* [Goal of the exercise] Starting at the line with "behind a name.", retype every line through the end of the listing exactly as written, and nothing before it.

* [Information shown]
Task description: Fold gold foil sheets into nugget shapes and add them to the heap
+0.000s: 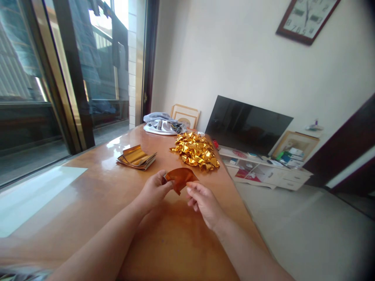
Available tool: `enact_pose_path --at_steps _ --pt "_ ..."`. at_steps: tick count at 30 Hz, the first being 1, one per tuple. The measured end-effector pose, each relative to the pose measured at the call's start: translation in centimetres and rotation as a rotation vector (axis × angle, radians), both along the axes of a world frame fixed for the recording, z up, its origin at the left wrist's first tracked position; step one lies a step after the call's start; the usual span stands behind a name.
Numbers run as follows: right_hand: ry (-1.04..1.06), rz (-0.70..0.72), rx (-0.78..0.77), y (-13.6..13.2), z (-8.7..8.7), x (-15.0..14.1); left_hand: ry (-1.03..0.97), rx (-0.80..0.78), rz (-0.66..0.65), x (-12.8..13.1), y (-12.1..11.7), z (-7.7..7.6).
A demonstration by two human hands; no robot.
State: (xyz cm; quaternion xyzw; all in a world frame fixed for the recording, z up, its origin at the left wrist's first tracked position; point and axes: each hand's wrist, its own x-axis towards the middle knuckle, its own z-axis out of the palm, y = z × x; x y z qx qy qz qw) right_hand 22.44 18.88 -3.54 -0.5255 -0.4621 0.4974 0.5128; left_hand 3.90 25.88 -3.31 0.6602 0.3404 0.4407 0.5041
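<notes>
Between my two hands a sheet of gold foil paper point(181, 178) is held up, bowed into a curve above the table. My left hand point(156, 188) pinches its left side between thumb and fingers. At the right edge, the thumb and fingertips of my right hand point(202, 200) are closed on it, the other fingers curled. Beyond the left hand lies a stack of gold foil sheets point(136, 158), its top sheet curling up. A heap of folded gold foil pieces point(197, 151) sits just past the held sheet.
The glossy wooden table point(181, 242) has its right edge beside my right forearm. Folded clothes point(162, 124) lie at its far end, and a pale sheet point(43, 195) covers part of the left side. Beyond stand a television point(249, 124) and a white cabinet point(266, 173).
</notes>
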Motion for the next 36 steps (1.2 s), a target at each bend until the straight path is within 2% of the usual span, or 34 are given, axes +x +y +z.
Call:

* [Written answer]
Available tool: `enact_pose_path --at_steps _ --pt "_ ..."`. at_steps: tick count at 30 Hz, the first being 1, one per tuple. The measured end-effector pose, each relative to the pose measured at the call's start: translation in centimetres and rotation as a rotation vector (axis × angle, radians), both along the axes of a world frame fixed for the recording, z up, its origin at the left wrist's first tracked position; step one lies a step after the call's start; the usual span stands behind a name.
Numbers run as follows: right_hand: ry (-1.04..1.06), rz (-0.70..0.72), rx (-0.78..0.77), y (-13.6..13.2), z (-8.7..8.7), x (-15.0..14.1); left_hand: ry (-1.03..0.97), rx (-0.80..0.78), rz (-0.66..0.65), x (-12.8..13.1), y (-12.1..11.7), z (-7.7..7.6).
A demonstration by two human hands; no robot.
State: (xyz cm; quaternion xyzw; all in a world frame fixed for the recording, z up, its origin at the left wrist's first tracked position; point and axes: each hand's wrist, its own x-axis towards the middle knuckle, its own z-axis out of the palm, y = z × x; x y z qx qy qz qw) right_hand 22.44 18.88 -3.54 -0.5255 -0.4621 0.4974 0.5128; left_hand 3.90 25.88 -3.31 0.6602 0.3404 0.4407 0.5041
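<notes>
Between my two hands a sheet of gold foil paper point(181, 178) is held up, bowed into a curve above the table. My left hand point(156, 188) pinches its left side between thumb and fingers. At the right edge, the thumb and fingertips of my right hand point(202, 200) are closed on it, the other fingers curled. Beyond the left hand lies a stack of gold foil sheets point(136, 158), its top sheet curling up. A heap of folded gold foil pieces point(197, 151) sits just past the held sheet.
The glossy wooden table point(181, 242) has its right edge beside my right forearm. Folded clothes point(162, 124) lie at its far end, and a pale sheet point(43, 195) covers part of the left side. Beyond stand a television point(249, 124) and a white cabinet point(266, 173).
</notes>
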Motion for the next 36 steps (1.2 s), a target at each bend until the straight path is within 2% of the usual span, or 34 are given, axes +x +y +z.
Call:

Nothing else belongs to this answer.